--- START ---
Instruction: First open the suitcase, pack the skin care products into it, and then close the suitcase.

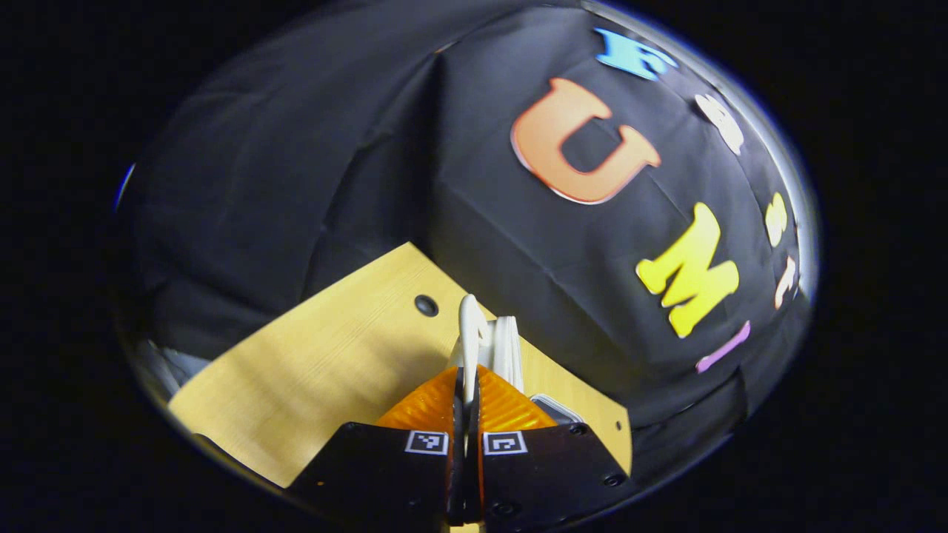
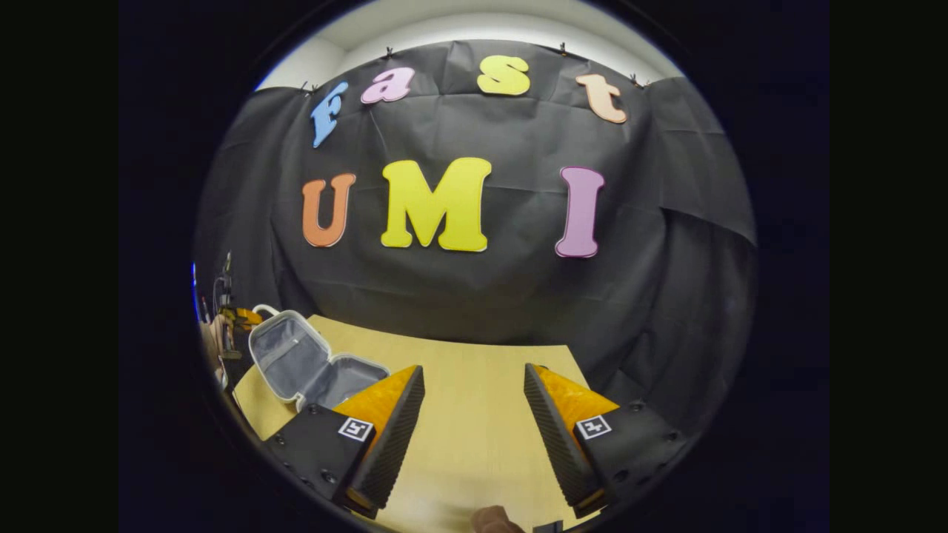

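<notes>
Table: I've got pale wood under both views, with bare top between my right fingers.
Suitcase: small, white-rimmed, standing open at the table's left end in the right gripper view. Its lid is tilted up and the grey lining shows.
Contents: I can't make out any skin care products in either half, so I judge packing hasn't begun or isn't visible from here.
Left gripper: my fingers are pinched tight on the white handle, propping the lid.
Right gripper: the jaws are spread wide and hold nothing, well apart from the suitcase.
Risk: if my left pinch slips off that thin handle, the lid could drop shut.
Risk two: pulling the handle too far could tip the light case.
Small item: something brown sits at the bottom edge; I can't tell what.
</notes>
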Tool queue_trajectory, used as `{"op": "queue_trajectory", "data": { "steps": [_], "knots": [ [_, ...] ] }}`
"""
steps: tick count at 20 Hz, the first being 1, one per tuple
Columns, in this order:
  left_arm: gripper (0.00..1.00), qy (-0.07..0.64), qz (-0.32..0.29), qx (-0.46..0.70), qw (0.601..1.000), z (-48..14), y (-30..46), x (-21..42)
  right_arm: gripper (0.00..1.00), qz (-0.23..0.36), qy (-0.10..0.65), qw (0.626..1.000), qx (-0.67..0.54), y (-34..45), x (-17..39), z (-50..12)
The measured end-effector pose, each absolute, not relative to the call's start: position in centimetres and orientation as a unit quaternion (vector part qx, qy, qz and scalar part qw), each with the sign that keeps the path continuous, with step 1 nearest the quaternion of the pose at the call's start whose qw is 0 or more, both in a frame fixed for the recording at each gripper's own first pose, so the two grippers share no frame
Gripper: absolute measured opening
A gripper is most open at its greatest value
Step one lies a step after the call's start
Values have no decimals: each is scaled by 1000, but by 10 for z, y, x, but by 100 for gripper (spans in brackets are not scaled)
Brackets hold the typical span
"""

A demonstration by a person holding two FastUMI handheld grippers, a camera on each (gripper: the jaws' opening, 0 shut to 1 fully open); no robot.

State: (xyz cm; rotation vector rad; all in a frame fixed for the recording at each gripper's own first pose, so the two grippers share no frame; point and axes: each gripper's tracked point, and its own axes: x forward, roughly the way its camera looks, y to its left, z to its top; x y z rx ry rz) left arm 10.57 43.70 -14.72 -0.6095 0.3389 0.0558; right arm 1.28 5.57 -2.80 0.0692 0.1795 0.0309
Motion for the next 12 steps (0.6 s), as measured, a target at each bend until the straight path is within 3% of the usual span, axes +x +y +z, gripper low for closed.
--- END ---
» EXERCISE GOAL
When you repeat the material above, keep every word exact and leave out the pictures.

» ANSWER BELOW
Instruction: First open the suitcase, pack the skin care products into it, and then close the suitcase.


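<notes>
Table: I've got pale wood under both views, with bare top between my right fingers.
Suitcase: small, white-rimmed, standing open at the table's left end in the right gripper view. Its lid is tilted up and the grey lining shows.
Contents: I can't make out any skin care products in either half, so I judge packing hasn't begun or isn't visible from here.
Left gripper: my fingers are pinched tight on the white handle, propping the lid.
Right gripper: the jaws are spread wide and hold nothing, well apart from the suitcase.
Risk: if my left pinch slips off that thin handle, the lid could drop shut.
Risk two: pulling the handle too far could tip the light case.
Small item: something brown sits at the bottom edge; I can't tell what.
</notes>
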Tool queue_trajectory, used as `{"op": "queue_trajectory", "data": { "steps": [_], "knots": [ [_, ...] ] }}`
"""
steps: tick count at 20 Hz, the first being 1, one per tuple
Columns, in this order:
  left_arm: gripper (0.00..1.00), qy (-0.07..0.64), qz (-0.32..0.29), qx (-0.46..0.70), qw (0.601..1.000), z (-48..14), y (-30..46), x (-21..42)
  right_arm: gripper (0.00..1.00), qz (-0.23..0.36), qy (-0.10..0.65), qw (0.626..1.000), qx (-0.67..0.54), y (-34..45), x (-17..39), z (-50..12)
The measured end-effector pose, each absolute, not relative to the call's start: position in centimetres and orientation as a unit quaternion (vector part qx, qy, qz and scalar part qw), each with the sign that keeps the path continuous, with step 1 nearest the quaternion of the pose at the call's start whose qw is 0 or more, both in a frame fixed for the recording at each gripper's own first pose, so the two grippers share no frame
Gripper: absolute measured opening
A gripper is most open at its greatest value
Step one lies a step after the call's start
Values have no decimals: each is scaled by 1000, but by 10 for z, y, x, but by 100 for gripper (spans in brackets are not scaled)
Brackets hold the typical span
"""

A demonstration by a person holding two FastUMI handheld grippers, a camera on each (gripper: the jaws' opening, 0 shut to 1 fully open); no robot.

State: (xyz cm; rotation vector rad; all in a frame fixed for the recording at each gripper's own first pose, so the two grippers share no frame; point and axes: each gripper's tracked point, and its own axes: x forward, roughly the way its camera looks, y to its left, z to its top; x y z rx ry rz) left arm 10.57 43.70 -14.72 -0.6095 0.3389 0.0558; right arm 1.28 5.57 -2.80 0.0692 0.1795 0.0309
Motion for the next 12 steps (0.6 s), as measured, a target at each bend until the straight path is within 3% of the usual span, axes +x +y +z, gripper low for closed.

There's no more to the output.